Thursday, August 30, 2007

Writing for No Good Reason

For years, I was a desk drawer writer. I happily scribbled away, tucking the finished or unfinished projects away in a desk drawer. I was writing because it was fun, and I wrote anything I wanted without caring if it was publishable or good. Then my daughter’s mentor got to me and made me start sending my work out.

Things changed that day. The changes were both good and bad. The good is that I began to be more professional, carefully researching the markets and writing what was publishable, finishing and editing each project I started.

The bad is that I began to be more professional, carefully researching the markets and writing what was publishable, finishing and editing each project I started.

After a while I started selling what I wrote and a career was launched, but some of the joy disappeared in the process. I was no longer writing anything I wanted. I soon enough learned there were things I didn’t yet have the talent to write professionally, so even though I loved writing them, I stopped. My limited work schedule didn’t allow for unpublishable writing time. Writing was now a job.

After a time, the spirit instructed me to stop writing for publication, other than my weekly column. My family would be needing my undivided attention for a time, without the stress of a professional writing career. For the next eight years, I was a full-time homeschooling mom, but I wrote once again for fun. I nabbed rare moments to write things that would never sell because I was born about eighty years too late for them to be marketable. I fooled around with a mystery and made the characters intentionally silly beyond sensibility.
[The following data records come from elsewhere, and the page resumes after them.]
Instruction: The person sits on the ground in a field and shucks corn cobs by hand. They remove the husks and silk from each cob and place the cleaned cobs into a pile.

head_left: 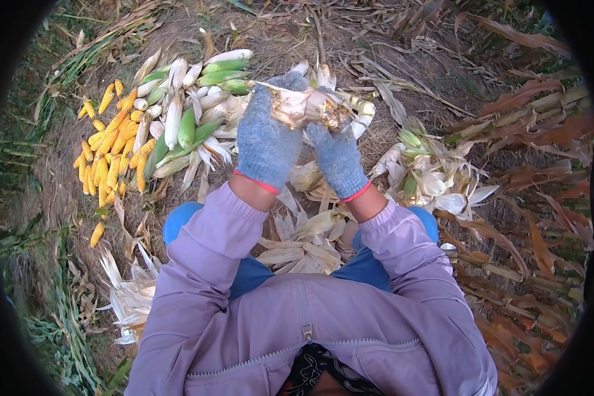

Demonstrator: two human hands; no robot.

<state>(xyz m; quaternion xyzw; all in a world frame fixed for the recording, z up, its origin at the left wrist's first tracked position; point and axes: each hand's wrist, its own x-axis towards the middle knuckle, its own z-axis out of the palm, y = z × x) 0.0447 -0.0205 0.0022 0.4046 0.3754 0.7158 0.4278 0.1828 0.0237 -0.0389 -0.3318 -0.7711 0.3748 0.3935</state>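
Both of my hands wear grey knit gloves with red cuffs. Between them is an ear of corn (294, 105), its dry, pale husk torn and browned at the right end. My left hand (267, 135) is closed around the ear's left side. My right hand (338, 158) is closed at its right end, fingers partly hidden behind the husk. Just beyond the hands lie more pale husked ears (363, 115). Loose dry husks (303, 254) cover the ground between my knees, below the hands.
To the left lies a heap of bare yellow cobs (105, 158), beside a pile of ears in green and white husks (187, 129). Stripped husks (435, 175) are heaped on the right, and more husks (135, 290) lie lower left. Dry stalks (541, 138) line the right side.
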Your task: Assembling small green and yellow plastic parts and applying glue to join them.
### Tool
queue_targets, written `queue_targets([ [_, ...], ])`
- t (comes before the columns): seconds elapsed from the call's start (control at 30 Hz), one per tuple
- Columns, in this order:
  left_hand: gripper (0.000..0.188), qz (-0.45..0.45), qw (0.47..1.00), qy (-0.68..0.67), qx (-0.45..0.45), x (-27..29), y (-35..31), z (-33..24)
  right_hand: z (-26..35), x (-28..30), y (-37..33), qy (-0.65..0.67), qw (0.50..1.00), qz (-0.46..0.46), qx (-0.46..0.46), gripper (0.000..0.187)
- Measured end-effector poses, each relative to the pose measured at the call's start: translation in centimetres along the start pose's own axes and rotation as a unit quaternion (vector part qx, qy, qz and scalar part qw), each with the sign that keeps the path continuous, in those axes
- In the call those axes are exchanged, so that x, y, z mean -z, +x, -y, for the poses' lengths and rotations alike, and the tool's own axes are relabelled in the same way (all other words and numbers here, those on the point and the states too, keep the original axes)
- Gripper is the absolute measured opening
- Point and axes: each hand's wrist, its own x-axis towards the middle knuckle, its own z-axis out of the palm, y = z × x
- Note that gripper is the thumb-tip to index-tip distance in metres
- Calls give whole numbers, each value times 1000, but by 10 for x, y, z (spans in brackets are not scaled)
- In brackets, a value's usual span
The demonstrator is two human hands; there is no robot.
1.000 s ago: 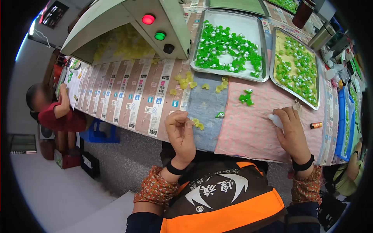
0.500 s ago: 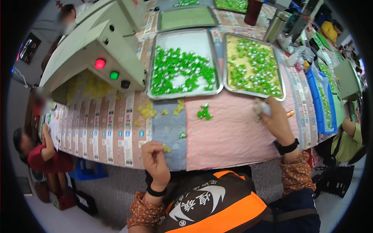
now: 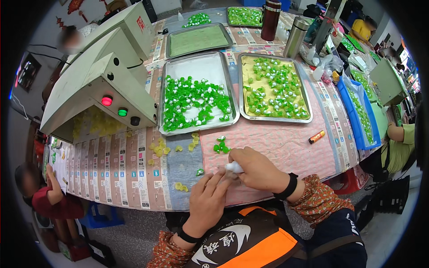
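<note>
My right hand (image 3: 259,169) is closed round a small white bottle (image 3: 234,167), of which only a pale part shows. My left hand (image 3: 208,201) meets it over the near part of the pink cloth (image 3: 286,156), fingers bent together by the bottle. What those fingers pinch is hidden; something greyish is blurred there. Just beyond the hands lies a little cluster of green pieces with white tops (image 3: 220,145). One more green piece (image 3: 199,172) sits on the blue-grey cloth strip, near some yellow pieces (image 3: 181,186).
Two metal trays, one white-lined (image 3: 201,129) and one yellow-lined (image 3: 277,119), hold many green pieces. A beige machine (image 3: 89,85) with lit red and green buttons stands left. An orange tube (image 3: 316,137) and a blue crate (image 3: 363,145) lie right. Several people sit around the table.
My right hand has come from beside the yellow-lined tray to the near middle, bringing the bottle. My left hand has moved right to meet it. The orange tube now shows fully.
</note>
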Motion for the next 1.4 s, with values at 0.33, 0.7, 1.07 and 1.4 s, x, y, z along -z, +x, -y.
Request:
queue_targets([
  [0.33,44,40,997,40,56,0,-18,7,0,20,-18,89,990,-48,-101,31],
  [0.7,17,-145,963,-23,225,38,-59,48,27,17,-38,256,941,-26,-221,30],
  [1.07,16,-105,955,-50,274,72,-48,69,47,-1,-34,360,912,19,-194,42],
  [1.4,15,-14,974,89,210,49,-39,57,52,-6,-45,392,895,25,-211,40],
])
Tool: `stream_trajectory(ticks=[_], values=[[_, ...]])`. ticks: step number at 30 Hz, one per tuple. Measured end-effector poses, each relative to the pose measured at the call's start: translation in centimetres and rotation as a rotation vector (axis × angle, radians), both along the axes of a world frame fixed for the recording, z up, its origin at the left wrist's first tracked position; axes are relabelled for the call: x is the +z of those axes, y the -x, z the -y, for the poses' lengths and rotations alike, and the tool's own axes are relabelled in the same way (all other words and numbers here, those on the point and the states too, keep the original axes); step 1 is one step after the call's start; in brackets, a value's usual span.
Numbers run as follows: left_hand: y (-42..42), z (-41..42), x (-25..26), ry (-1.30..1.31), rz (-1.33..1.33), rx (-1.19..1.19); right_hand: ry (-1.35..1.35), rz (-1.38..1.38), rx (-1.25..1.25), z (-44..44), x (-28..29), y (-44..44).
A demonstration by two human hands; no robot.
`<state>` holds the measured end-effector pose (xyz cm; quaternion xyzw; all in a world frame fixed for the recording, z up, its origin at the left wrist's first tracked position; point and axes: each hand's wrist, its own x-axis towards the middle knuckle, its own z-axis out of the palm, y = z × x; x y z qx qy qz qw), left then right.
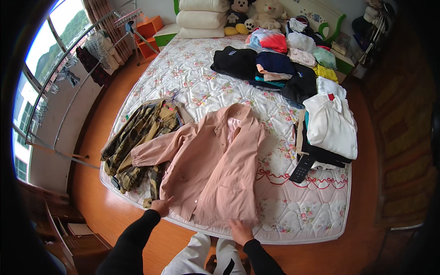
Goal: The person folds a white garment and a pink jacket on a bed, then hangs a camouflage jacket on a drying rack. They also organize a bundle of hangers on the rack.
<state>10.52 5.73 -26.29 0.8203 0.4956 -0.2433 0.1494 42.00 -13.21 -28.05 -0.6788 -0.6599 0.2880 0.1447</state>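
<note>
A pink long-sleeved jacket (202,154) lies front up on the bed, with its collar away from me. One sleeve is stretched out to the left; the other is not visible. My left hand (161,207) holds the lower left corner of its hem, one finger lying on the cloth. At the hem's right part, my right hand (241,232) grips the fabric edge, its fingertips partly hidden. Left of the jacket, partly under its sleeve, is a camouflage garment (137,137) with a purple hanger (175,93) at its top.
The bed's floral quilted cover (275,206) spreads beneath everything. At right lie a white folded garment stack (330,127) and a black remote or phone (302,169). Several folded clothes (275,65), plush toys (268,13) and stacked quilts (202,19) occupy the far end. A metal drying rack (74,96) stands left.
</note>
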Motion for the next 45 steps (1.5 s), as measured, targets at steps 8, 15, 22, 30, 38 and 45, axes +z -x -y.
stream_trajectory(ticks=[8, 15, 22, 30, 38, 45], values=[[0.8, 2.0, -5.2, -0.034, 0.409, 0.333, -0.063, 0.053, -0.623, -1.0, -3.0, -4.4], [1.8, -5.4, -5.0, -0.573, 0.512, 0.543, 0.091, -0.263, -1.11, -1.8, -11.4, -7.5], [4.7, -8.4, -10.0, 0.058, 0.294, 0.609, 0.1, -0.51, -0.914, -2.0, -11.2, -3.8], [9.4, -1.6, -3.5, 0.995, -0.039, 0.215, 0.407, -0.106, -1.106, 10.9, -0.2, -8.8], [2.3, -9.7, -3.4, 0.143, 0.353, 0.095, 0.284, 0.185, -0.788, 1.5, -3.4, -13.3], [-15.2, -20.9, -9.4, -0.182, 0.625, -0.027, -0.411, 0.022, -1.072, -11.0, -15.8, -18.4]])
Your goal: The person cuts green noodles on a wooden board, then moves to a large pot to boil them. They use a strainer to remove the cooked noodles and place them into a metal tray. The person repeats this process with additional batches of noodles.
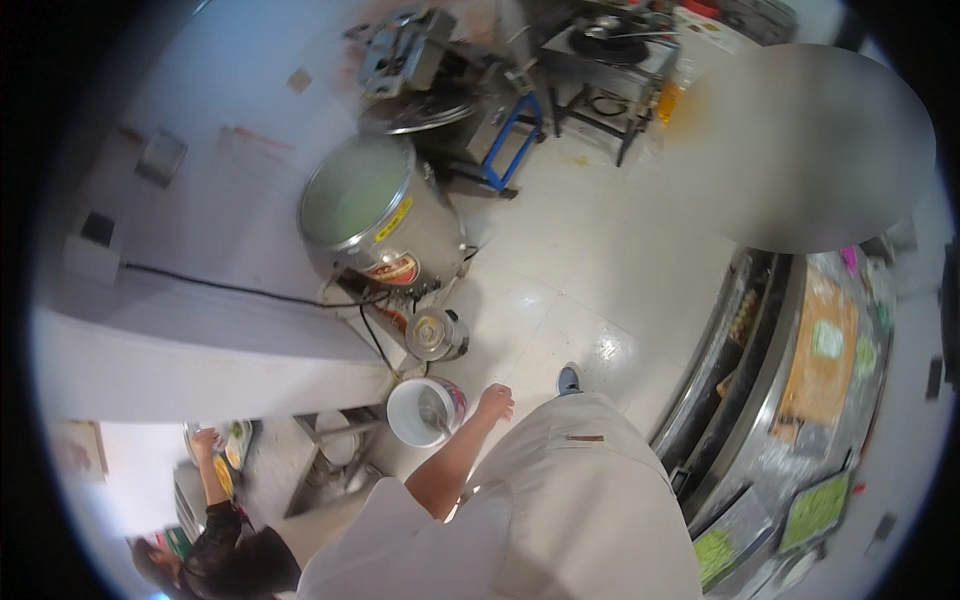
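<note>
My left hand (496, 403) hangs over the tiled floor beside my light-coloured apron (592, 480). Its fingers look loosely curled, and no object shows in it; whether they are closed is too small to tell. My right hand is out of view. Nearest to the left hand is a white plastic bucket (409, 420) with a utensil leaning inside. A small lidded metal pot (431, 335) stands just beyond it. Farther off, a large steel cooking barrel (442, 217) holds steaming greenish liquid, its lid (420, 112) tilted up behind.
A steel counter (750, 420) curves along the right, with a wooden board (821, 352) and trays of green food (816, 511). A blue-framed cart (514, 142) and a wok stove (607, 52) stand ahead. Another person (232, 555) reaches over a table (274, 457) at lower left. A cable (247, 289) crosses the wall ledge.
</note>
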The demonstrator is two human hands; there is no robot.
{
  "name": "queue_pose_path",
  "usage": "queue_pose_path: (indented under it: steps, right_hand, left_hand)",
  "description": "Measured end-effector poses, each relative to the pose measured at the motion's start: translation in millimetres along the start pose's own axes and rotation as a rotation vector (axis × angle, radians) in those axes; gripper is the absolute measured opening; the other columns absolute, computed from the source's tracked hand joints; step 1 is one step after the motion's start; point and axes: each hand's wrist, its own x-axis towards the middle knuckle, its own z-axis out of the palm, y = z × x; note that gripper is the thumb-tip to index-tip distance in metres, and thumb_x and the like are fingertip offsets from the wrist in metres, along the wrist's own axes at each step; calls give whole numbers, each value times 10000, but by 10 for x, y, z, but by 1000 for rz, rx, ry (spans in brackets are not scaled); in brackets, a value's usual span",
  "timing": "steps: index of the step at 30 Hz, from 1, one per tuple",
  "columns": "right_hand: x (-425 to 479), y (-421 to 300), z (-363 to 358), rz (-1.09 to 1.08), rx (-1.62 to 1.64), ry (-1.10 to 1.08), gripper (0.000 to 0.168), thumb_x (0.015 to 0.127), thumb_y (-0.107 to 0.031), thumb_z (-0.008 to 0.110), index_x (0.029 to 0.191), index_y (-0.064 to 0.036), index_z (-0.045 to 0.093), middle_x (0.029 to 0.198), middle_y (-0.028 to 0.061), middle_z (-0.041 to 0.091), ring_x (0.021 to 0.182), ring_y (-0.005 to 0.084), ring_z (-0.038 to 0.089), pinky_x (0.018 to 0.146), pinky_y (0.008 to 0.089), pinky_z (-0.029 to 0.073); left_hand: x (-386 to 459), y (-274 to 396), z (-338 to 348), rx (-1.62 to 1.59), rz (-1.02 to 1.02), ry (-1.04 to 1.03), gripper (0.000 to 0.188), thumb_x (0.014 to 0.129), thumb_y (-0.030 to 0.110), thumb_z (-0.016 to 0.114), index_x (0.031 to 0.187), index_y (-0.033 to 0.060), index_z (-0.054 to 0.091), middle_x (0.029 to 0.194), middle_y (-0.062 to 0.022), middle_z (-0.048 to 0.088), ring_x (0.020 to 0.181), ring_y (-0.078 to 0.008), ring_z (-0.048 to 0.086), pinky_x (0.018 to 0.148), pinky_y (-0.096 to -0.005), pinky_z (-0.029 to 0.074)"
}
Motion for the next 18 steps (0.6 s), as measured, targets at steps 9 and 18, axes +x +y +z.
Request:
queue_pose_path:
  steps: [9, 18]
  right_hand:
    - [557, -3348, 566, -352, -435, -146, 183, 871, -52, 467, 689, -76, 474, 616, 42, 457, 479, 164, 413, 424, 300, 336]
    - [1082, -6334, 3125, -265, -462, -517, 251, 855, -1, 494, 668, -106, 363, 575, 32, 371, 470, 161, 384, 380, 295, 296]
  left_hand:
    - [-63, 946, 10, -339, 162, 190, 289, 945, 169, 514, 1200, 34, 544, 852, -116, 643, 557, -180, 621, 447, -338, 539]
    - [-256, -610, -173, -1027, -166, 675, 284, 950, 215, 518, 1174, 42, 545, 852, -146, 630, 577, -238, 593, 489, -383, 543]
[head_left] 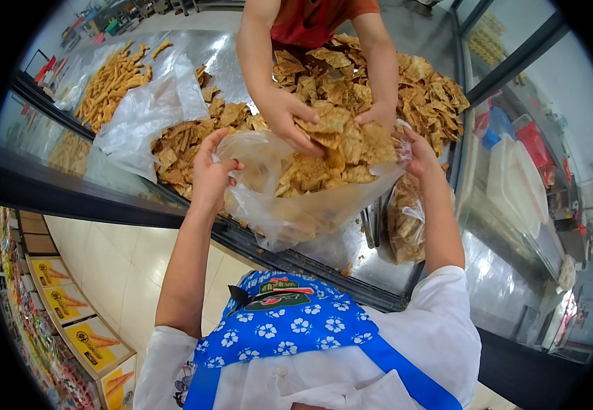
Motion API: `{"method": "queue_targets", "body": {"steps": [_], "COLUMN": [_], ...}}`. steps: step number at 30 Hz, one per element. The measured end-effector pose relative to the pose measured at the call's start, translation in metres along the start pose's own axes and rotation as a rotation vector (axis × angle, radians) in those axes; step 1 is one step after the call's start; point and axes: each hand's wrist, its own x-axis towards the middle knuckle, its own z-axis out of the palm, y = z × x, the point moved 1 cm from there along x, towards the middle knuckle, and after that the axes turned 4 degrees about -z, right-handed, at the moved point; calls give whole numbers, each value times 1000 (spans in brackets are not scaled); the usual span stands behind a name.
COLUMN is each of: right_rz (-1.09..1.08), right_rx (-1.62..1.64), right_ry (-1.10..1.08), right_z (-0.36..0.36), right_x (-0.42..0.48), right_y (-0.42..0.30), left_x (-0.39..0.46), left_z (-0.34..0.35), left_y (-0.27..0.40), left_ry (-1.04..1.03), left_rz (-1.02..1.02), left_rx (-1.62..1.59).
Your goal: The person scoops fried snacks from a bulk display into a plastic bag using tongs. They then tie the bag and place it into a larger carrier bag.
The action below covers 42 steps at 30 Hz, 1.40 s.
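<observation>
A clear plastic bag [296, 215] is stretched open between my two hands. My left hand [213, 166] pinches its left rim, and my right hand [416, 151] grips the rim on the right. Crisp brown fried sheets [322, 177] partly fill it. Over the bag's mouth, a co-worker's two hands [288, 118] hold a bunch of the same crisp sheets [345, 130]. Below my right hand lies another filled clear bag [406, 220], with metal tongs [371, 223] beside it.
More crisp sheets [424, 97] are heaped across the metal counter [219, 46]. Fried dough sticks [114, 84] and a plastic sheet [160, 100] lie at the left. A dark frame rail [306, 261] runs along the near edge. Glass panels [511, 31] stand at the right.
</observation>
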Motion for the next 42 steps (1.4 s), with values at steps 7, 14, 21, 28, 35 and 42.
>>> {"method": "queue_targets", "body": {"steps": [7, 14, 21, 28, 35, 42], "right_rz": [-6, -129, -421, -840, -361, -471], "right_rx": [-74, -137, -191, -1157, -2015, -847], "right_ry": [-261, -120, -185, 154, 327, 286], "right_z": [-23, -18, -16, -22, -44, -63], "right_x": [-12, -33, -49, -84, -75, -65], "right_y": [6, 18, 18, 55, 83, 82], "left_x": [-16, -18, -29, -59, -55, -42], "left_z": [6, -3, -7, -34, -35, -30], "left_y": [15, 5, 10, -54, -103, -114], "left_ry": [-78, -101, -86, -93, -453, -425], "left_rz": [-55, -72, 42, 37, -451, -534], "left_rx": [35, 141, 214, 735, 503, -860]}}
Writing was just for fun again.

Now I’m back at work and I’m trying not to lose sight of the real purpose for being a writer. The real purpose is to have fun. It doesn’t pay enough to write for any other reason. So, I want to balance my professional work with the just-for-fun scribbling I love.

Where did I put that silly mystery? I had an idea…

3 comments:

David G. Woolley said...

Terrie: I love your wonderful eye for pearls of wisdom. Well done.

Anonymous said...

Reading all these posts makes me want to open my desk drawer again and I haven't thought about doing that for a long time. :) I love the new blog format. Thanks for all the effort to re-ignite this site!

Miss Amy said...

Terrie, I agree with your pearls of wisdom.

I am one of the lucky ones that get to hear them on a daily basis.

Looking forward to reading all your silly novels that are stuck in your desk drawers.